■ **How to complete this task**
Transcribe the whole listing exactly; the images stay out.

++++ Recorded information ++++

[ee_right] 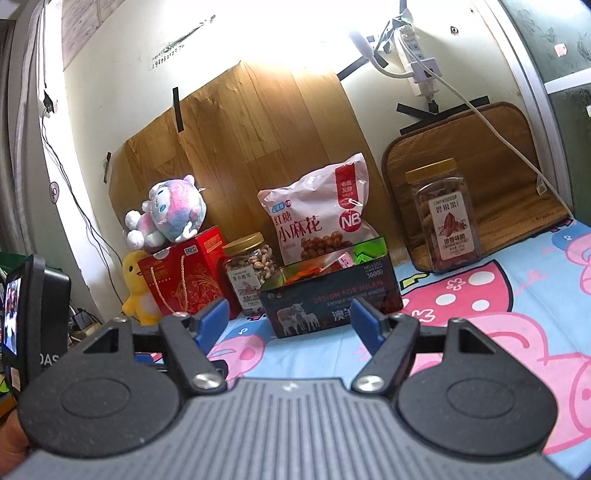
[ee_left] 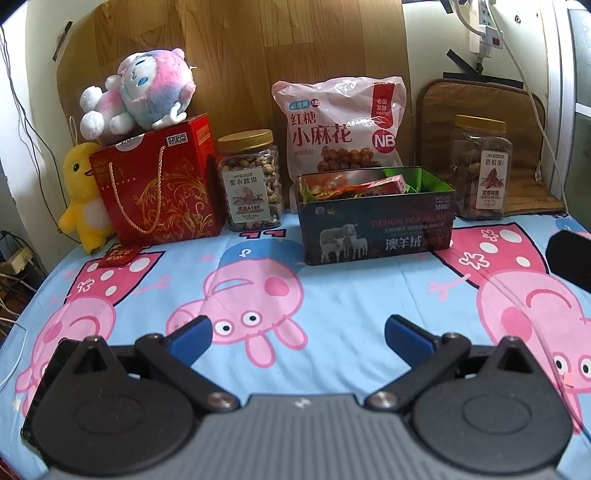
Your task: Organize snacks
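A dark tin box (ee_left: 376, 229) (ee_right: 332, 299) with sheep on its side stands open on the cartoon-print cloth, with small snack packets (ee_left: 351, 186) inside. Behind it leans a pink bag of twisted snacks (ee_left: 341, 125) (ee_right: 317, 214). A gold-lidded nut jar (ee_left: 251, 181) (ee_right: 251, 269) stands left of the tin, another jar (ee_left: 480, 166) (ee_right: 447, 218) to the right. A small red packet (ee_left: 118, 256) lies near the cloth's left edge. My left gripper (ee_left: 297, 334) is open, well short of the tin. My right gripper (ee_right: 288, 319) is open too, nothing between its fingers.
A red gift box (ee_left: 159, 184) (ee_right: 184, 273) carries a pink plush toy (ee_left: 136, 92) (ee_right: 166, 214), with a yellow duck plush (ee_left: 83, 192) (ee_right: 138, 288) beside it. A wood panel (ee_left: 258, 55) and a brown mat (ee_left: 480, 107) lean on the wall. Cables and a power strip (ee_left: 484, 29) hang at right.
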Available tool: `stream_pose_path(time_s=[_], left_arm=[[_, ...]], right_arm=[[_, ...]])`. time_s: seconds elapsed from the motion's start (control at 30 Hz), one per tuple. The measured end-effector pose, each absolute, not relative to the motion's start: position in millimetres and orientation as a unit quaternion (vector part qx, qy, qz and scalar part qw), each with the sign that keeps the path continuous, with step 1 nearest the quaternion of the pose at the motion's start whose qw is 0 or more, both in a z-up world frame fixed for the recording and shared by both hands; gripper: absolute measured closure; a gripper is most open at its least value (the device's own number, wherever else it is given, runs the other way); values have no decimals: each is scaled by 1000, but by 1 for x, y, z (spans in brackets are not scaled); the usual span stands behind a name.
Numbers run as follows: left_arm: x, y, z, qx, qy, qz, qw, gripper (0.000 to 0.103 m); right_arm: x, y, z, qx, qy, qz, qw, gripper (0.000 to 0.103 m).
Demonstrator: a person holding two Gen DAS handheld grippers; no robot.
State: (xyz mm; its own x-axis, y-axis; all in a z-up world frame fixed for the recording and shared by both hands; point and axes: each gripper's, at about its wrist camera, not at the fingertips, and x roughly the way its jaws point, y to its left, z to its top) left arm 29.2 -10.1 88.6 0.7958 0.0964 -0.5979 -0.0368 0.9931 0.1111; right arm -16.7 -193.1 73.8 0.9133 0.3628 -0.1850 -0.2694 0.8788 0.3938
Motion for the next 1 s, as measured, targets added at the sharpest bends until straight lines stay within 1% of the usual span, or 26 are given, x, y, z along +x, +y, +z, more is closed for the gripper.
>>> stream_pose_path(time_s=[0.37, 0.63, 1.0], left_arm=[[28, -9, 92, 45, 306, 39, 950, 0], [24, -8, 95, 38, 291, 39, 955, 0], [22, -6, 95, 30, 292, 34, 955, 0]], right_arm=[[-15, -198, 73, 197, 131, 163, 958, 28], [-17, -195, 73, 188, 128, 168, 959, 28], [-18, -194, 71, 188, 129, 170, 959, 28]])
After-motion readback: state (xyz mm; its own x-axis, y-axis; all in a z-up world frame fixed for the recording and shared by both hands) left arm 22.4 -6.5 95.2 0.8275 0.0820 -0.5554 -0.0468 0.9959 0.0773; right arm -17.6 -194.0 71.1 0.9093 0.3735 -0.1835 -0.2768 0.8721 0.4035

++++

■ **Expected output**
[ee_right] 
[ee_left] 
Your task: Organize snacks
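A dark tin box (ee_left: 376, 229) (ee_right: 332, 299) with sheep on its side stands open on the cartoon-print cloth, with small snack packets (ee_left: 351, 186) inside. Behind it leans a pink bag of twisted snacks (ee_left: 341, 125) (ee_right: 317, 214). A gold-lidded nut jar (ee_left: 251, 181) (ee_right: 251, 269) stands left of the tin, another jar (ee_left: 480, 166) (ee_right: 447, 218) to the right. A small red packet (ee_left: 118, 256) lies near the cloth's left edge. My left gripper (ee_left: 297, 334) is open, well short of the tin. My right gripper (ee_right: 288, 319) is open too, nothing between its fingers.
A red gift box (ee_left: 159, 184) (ee_right: 184, 273) carries a pink plush toy (ee_left: 136, 92) (ee_right: 166, 214), with a yellow duck plush (ee_left: 83, 192) (ee_right: 138, 288) beside it. A wood panel (ee_left: 258, 55) and a brown mat (ee_left: 480, 107) lean on the wall. Cables and a power strip (ee_left: 484, 29) hang at right.
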Available tool: `stream_pose_path(time_s=[_], left_arm=[[_, ...]], right_arm=[[_, ...]])`. time_s: seconds elapsed from the motion's start (control at 30 Hz), one per tuple. The measured end-effector pose, each absolute, not relative to the motion's start: position in millimetres and orientation as a unit quaternion (vector part qx, qy, qz and scalar part qw), each with the sign that keeps the path continuous, with step 1 nearest the quaternion of the pose at the motion's start whose qw is 0 or more, both in a z-up world frame fixed for the recording and shared by both hands; gripper: absolute measured closure; a gripper is most open at its least value (the device's own number, wherever else it is given, runs the other way); values have no decimals: each is scaled by 1000, but by 1 for x, y, z (spans in brackets are not scaled); the usual span stands behind a name.
Numbers run as follows: left_arm: x, y, z, qx, qy, qz, qw, gripper (0.000 to 0.103 m); right_arm: x, y, z, qx, qy, qz, qw, gripper (0.000 to 0.103 m).
Demonstrator: a person holding two Gen DAS handheld grippers; no robot.
State: (xyz mm; its own x-axis, y-axis; all in a z-up world frame fixed for the recording and shared by both hands; point and axes: each gripper's, at about its wrist camera, not at the fingertips, and x roughly the way its jaws point, y to its left, z to its top) left arm 29.2 -10.1 88.6 0.7958 0.0964 -0.5979 -0.0368 0.9931 0.1111; right arm -16.7 -193.1 73.8 0.9133 0.3628 -0.1850 -0.2694 0.8788 0.3938
Motion for the next 1 s, as measured, targets added at the sharpest bends until straight lines stay within 1% of the usual span, or 26 are given, x, y, z along +x, +y, +z, more is closed for the gripper.
>>> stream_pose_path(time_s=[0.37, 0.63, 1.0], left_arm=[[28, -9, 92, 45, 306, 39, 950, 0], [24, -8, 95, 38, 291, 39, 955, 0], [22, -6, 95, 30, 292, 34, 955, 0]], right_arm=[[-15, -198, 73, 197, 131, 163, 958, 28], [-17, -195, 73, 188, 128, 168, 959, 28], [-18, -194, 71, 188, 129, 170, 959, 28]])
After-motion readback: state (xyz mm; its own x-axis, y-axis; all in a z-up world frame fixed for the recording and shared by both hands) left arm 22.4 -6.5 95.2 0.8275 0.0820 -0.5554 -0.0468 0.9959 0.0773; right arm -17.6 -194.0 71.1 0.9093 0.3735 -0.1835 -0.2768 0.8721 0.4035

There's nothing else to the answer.